JJ Le mien est celui où il n’y a pas de place pour l’amour. Le quartier de Bari est incontournable, il a une âme commerciale. Le Bari mercantile d’autrefois n’est plus là, mais le pragmatisme est resté et la place réservée à la sentimentalité est réduite. Ensuite, il faut dire que le bari pur n’est parlé qu’à l’intérieur de la médina arabe, un lieu inaccessible jusqu’à il y a 25 ans. Dans le reste de la ville, on parle peu d’italien surveillé. Entre le vieux Bari, désormais plein de clubs et de vie nocturne, et le reste de la ville il y avait peu d’osmose : là les gens ont vécu pendant des millénaires avec ses codes et ses silences.

AVOCAT Le choix des lieux dans mon cas est lié à celui du genre littéraire. Le jaune est pour moi un prétexte pour parler des passions humaines et des contradictions : les premières ne se cataloguent pas et les secondes concernent tout le monde. Le bien et le mal se confondent indistinctement dans mes livres, dans ces lieux encore plus. La confirmation est le Père Raffaele, porteur de compassion, du sentiment d’accueil réservé aux autres et à soi-même. Accepter la fragilité humaine, c’est un combat quotidien qu’il sait avoir perdu : nous sommes fragiles, faillibles.

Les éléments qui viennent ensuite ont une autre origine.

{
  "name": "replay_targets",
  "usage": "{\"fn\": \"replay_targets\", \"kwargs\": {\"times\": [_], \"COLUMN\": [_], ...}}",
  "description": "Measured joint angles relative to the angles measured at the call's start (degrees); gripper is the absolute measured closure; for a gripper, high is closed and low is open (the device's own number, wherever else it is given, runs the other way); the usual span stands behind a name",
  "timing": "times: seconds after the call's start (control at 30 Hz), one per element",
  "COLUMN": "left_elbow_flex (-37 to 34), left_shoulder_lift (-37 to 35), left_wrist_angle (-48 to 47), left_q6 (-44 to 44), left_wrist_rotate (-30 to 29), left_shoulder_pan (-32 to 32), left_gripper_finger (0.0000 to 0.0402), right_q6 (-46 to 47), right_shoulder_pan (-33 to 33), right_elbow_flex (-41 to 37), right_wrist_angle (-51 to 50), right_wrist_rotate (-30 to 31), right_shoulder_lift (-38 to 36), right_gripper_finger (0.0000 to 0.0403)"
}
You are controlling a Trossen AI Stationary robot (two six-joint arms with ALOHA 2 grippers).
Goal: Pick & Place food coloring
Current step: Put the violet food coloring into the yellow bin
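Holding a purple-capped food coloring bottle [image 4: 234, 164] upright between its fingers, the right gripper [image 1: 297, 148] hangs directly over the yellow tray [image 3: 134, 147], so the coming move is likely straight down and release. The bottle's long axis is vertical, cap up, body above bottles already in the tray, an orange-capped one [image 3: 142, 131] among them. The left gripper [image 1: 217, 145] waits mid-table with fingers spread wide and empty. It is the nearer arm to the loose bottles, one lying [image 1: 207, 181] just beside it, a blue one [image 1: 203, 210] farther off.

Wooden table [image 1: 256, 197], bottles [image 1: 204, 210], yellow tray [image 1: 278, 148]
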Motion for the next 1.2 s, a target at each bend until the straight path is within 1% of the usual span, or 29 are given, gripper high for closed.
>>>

Un auteur de romans policiers important ?
JJ Mariolina Venezia et ses livres se déroulent à Matera. Le premier qu’il a écrit est sorti quelques mois avant le mien : pour la première fois, je voyais une femme détective essayer de faire enfin de la place parmi les hommes. Puis j’ai aussi épinglé ma Lolita à des Louboutin très inconfortables que j’ai achetées au prix fort à Paris : comme je ne pouvais pas les porter, j’ai optimisé avec elle. Une provocation, mais pas que : on me dit que les femmes se sentent plus fortes avec des talons.

AVOCAT J’ai lu des romans policiers toute ma vie mais j’ai aimé George Simenon et Agata Christie d’un amour différent : le premier pour l’investigation de l’âme humaine et pour la façon dont il sait créer des personnages en trois dimensions, le second parce que ce qu’il écrit est tout complot, un jeu parfait.